So, we need to pass a Content-Type to signed url somehow. Neither generate_signed_url nor its Params (that must match params of upload_part) accept ContentType option. This looks like a dead end... To double confirm, here's what works in JS - ContentType is passed to the signer.

Well, for now I'm just monkeypatching botocore to allow passing ContentType parameter to upload_part (cloned botocore/data/s3/2006-03-01/service-2.json and added this parameter to UploadPartRequest definition, patching this file in venv in Dockerfile), but it's certainly not what I want. However, this confirms that I really need to pass ContentType, and no other solution can allow setting this header. After uncommenting ContentType key in the sample above, everything is fine.

Just to compare, below are urls without and with content type - this arg is included in url directly.
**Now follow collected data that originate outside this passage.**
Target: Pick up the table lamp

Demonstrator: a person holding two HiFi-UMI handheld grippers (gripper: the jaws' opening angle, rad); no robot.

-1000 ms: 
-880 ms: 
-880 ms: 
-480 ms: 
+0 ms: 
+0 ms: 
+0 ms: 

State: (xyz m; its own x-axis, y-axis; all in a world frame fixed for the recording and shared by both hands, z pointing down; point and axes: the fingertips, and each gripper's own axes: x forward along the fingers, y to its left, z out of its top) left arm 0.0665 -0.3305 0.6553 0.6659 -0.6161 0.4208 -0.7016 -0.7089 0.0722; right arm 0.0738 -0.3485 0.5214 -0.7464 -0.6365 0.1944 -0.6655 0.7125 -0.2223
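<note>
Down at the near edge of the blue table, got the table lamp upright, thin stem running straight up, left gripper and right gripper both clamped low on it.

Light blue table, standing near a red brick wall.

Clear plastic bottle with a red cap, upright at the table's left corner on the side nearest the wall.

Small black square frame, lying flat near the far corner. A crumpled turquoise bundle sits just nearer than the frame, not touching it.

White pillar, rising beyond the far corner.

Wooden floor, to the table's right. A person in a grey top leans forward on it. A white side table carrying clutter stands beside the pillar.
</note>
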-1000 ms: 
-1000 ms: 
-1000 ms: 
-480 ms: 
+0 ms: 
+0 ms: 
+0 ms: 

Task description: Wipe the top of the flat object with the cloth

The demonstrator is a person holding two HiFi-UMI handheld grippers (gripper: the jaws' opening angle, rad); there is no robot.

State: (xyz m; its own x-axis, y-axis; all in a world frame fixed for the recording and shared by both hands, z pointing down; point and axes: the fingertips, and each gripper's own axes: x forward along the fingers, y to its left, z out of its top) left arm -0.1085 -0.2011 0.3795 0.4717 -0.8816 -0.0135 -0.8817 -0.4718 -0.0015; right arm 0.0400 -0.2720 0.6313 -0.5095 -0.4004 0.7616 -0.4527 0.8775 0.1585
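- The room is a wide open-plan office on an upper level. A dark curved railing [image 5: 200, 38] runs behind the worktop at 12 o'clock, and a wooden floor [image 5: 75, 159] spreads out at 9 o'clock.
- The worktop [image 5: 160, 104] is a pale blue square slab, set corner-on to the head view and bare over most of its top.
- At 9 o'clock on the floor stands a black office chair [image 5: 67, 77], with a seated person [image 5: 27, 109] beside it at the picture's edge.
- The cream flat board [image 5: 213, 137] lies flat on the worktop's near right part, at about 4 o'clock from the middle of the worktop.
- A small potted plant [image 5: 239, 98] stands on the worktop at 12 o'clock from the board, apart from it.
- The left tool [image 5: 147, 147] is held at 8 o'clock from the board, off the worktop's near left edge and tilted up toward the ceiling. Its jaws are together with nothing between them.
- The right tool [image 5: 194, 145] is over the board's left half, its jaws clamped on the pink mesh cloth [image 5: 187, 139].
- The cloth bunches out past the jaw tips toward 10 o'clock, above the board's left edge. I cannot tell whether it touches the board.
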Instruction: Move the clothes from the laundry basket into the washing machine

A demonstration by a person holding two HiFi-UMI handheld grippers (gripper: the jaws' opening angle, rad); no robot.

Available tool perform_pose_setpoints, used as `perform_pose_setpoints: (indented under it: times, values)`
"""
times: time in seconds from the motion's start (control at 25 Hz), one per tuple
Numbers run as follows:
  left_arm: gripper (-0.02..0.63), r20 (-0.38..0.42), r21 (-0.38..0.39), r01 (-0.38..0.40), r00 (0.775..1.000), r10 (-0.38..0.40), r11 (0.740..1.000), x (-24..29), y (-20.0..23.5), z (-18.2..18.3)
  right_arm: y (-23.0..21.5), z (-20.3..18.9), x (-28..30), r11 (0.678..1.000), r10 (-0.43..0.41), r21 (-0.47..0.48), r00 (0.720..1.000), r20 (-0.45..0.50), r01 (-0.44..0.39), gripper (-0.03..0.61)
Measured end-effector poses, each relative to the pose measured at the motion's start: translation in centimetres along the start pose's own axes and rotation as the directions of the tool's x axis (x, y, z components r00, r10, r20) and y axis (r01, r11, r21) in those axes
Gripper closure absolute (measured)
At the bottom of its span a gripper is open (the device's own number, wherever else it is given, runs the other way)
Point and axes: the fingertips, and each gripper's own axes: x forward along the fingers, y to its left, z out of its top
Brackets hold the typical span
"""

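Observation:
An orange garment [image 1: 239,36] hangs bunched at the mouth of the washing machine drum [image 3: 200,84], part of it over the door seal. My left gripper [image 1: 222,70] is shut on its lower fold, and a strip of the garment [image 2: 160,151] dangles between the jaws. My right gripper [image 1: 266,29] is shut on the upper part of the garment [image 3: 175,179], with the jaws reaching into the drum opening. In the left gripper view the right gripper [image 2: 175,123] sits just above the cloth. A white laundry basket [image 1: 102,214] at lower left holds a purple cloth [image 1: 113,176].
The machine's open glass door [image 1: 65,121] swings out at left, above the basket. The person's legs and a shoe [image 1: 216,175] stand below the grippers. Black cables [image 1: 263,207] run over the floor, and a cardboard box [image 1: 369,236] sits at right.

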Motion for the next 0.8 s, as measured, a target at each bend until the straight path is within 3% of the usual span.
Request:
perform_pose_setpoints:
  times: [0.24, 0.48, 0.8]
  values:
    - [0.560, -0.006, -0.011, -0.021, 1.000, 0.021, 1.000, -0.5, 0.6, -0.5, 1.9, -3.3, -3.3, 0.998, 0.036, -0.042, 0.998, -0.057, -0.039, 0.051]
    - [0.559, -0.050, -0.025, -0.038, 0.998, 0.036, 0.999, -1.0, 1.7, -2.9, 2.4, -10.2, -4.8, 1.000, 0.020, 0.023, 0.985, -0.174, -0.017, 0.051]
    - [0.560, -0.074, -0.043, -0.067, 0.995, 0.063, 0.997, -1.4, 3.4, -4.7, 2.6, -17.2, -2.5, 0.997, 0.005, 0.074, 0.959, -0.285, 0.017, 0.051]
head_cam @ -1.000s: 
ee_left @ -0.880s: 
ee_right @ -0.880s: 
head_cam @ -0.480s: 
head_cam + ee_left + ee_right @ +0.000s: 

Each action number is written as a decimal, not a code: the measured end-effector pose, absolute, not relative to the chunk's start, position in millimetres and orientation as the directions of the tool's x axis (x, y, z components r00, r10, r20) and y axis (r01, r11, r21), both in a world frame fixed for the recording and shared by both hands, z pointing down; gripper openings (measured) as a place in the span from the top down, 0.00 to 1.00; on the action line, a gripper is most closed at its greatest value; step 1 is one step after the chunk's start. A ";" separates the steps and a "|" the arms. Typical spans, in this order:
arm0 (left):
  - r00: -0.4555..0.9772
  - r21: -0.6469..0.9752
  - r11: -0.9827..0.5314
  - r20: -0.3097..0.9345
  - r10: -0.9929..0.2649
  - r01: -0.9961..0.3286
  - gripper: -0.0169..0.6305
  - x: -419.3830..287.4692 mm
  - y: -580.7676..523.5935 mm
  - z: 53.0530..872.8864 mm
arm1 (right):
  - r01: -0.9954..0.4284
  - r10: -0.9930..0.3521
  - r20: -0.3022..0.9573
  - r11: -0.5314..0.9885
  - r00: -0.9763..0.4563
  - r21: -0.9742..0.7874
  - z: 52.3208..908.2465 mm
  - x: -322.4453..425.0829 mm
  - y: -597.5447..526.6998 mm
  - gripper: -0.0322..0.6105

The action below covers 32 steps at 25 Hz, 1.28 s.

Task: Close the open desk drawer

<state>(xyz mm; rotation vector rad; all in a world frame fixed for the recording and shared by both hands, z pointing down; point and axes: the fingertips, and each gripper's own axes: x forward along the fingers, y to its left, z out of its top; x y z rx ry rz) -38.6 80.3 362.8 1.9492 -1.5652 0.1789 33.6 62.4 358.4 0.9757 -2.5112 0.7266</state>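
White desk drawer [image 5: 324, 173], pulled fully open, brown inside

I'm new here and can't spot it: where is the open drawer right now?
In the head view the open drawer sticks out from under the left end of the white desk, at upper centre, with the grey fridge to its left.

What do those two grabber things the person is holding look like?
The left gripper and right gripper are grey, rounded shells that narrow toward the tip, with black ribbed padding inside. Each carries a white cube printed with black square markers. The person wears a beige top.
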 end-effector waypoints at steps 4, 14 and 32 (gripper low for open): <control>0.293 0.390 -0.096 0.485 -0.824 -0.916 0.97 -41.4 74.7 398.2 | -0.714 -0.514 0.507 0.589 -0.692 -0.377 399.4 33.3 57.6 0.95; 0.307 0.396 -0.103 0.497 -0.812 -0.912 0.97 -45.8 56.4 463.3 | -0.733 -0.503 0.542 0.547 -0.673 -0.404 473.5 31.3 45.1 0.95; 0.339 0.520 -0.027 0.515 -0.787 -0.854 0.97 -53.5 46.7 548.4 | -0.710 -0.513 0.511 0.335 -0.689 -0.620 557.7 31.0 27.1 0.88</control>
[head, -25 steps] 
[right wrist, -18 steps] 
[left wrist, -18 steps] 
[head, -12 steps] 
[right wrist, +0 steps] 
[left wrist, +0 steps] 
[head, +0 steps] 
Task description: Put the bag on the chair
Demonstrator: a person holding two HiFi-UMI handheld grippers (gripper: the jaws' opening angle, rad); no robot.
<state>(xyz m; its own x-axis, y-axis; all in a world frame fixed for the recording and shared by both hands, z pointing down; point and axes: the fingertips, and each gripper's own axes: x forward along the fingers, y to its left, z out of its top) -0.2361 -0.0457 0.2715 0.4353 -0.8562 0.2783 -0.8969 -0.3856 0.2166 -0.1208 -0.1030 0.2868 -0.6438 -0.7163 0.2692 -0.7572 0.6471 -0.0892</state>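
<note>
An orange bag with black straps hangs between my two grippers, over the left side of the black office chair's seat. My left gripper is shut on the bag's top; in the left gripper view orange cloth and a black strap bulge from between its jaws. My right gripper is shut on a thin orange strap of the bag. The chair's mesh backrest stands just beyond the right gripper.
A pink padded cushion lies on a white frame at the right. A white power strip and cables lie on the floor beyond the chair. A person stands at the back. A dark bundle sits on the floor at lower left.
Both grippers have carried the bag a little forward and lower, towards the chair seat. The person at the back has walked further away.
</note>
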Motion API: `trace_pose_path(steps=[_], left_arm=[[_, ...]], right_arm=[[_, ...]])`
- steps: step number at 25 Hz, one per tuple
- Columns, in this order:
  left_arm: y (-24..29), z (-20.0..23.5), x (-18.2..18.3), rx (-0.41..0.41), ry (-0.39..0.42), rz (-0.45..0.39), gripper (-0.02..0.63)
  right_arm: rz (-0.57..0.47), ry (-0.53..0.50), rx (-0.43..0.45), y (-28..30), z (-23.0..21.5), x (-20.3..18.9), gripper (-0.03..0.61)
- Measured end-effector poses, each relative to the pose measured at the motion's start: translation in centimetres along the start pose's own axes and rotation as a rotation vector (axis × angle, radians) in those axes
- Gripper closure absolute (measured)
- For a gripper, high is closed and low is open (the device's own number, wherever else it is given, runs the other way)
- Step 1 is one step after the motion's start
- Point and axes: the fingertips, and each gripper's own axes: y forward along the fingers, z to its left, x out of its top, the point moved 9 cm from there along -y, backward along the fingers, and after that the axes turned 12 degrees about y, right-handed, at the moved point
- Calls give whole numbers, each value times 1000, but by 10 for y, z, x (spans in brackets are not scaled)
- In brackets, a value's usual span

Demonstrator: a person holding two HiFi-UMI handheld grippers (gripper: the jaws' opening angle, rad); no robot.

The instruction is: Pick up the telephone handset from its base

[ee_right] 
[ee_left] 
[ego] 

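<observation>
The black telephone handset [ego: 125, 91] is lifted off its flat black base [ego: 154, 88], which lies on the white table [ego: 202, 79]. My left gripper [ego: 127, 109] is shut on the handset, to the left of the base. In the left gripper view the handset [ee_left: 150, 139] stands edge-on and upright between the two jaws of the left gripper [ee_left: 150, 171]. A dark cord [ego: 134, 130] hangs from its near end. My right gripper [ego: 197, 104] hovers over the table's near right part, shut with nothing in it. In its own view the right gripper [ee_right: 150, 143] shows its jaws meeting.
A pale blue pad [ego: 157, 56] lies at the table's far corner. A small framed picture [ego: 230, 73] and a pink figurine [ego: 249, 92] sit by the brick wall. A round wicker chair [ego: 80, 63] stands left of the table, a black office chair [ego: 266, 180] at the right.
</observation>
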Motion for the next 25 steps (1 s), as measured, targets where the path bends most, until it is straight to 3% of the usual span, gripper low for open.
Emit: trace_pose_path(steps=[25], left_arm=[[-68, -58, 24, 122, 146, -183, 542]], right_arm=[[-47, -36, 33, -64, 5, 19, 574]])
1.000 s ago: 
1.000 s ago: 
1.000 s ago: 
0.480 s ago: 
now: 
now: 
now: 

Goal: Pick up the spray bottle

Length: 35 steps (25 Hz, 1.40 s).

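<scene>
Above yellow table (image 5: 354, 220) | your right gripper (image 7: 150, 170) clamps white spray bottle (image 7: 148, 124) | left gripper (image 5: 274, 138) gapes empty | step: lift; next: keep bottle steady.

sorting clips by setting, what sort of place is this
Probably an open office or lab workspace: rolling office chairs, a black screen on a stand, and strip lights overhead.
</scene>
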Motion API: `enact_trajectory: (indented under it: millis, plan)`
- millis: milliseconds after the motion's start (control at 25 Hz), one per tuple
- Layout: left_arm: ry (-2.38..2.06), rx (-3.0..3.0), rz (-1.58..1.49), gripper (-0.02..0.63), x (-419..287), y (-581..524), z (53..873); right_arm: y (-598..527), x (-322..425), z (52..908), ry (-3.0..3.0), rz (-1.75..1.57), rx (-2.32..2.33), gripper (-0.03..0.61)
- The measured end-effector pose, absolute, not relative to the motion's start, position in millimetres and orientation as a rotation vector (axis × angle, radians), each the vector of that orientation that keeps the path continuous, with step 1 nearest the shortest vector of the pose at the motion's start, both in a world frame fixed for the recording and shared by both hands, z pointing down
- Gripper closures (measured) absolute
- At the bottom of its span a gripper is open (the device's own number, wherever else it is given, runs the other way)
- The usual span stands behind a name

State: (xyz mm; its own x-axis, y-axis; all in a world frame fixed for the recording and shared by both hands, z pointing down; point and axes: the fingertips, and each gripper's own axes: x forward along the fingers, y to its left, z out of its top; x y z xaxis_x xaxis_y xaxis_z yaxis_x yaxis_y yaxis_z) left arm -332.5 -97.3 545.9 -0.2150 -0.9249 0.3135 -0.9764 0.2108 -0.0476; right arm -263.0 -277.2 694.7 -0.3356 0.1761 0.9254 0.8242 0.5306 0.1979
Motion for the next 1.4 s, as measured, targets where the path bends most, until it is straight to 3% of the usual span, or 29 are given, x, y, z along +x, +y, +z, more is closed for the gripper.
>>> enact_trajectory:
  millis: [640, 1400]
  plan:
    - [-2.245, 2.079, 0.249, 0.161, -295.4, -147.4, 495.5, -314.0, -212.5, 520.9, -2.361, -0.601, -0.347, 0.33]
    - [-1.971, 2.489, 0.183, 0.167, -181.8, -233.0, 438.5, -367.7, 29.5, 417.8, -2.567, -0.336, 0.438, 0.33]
The latter URL works with frontend fetch flawlessly.

https://sim-cal-bucket.s3.amazonaws.com/temp/foo.mp4?partNumber=1&uploadId=1&AWSAccessKeyId=...&Signature=miwrnxtxoPdGnuAEqiP52ZMscBQ%3D&x-amz-security-token=FwoGZXIvYXdzEOT%2F%2F%2F%2F%2F%2F%2F%2F%2F%2FwEaDE%2B2gqVw4NTt1c2eOCKGAVTf4uDCD%2BGJ8P6lG2vBg8yQ2dqyU7%2F6aHg4hXMljyDFByT7hJ1%2FF%2FGPwBi84eAMDZqGzXpIySe8PhU80ak5C4vg7vcGOOSaB3cXk7TtQ2q0pWb8MB0AYb3LGAJ6sahySjHSdArFFADB60u6SskWhq9HHSijilW9hKIiUgdceZAPhLH1J59oKITngqMGMijigFpTERPtZLB%2BMOjIqJIpHvPJrrfRg4mzwAmZbk%2BrropyYha4rBNP&Expires=1684064749
https://sim-cal-bucket.s3.amazonaws.com/temp/foo.mp4?partNumber=1&uploadId=1&AWSAccessKeyId=...&Signature=1FeHhXi7QRtL0wCT7kJ%2BVEcBeso%3D&content-type=application%2Fx-www-form-urlencoded&x-amz-security-token=FwoGZXIvYXdzEOT%2F%2F%2F%2F%2F%2F%2F%2F%2F%2FwEaDE%2B2gqVw4NTt1c2eOCKGAVTf4uDCD%2BGJ8P6lG2vBg8yQ2dqyU7%2F6aHg4hXMljyDFByT7hJ1%2FF%2FGPwBi84eAMDZqGzXpIySe8PhU80ak5C4vg7vcGOOSaB3cXk7TtQ2q0pWb8MB0AYb3LGAJ6sahySjHSdArFFADB60u6SskWhq9HHSijilW9hKIiUgdceZAPhLH1J59oKITngqMGMijigFpTERPtZLB%2BMOjIqJIpHvPJrrfRg4mzwAmZbk%2BrropyYha4rBNP&Expires=1684065651

Solutions suggesting to make a request without Content-Type are unacceptable, because this is a part of public API, and I do not want to make customers jump through hoops trying to send such request.


Solution

  • Since the issue (original, following) is not going to be resolved any soon (apparently), here's what we are doing now. The first snippet works for older botocore (1.28.1 certainly), and the second works for newer where this definition was gzipped. I'm not posting entire Dockerfile since it contains too many irrelevant details, but this extract should be sufficient (in fact it's a part of a longer RUN commands chain).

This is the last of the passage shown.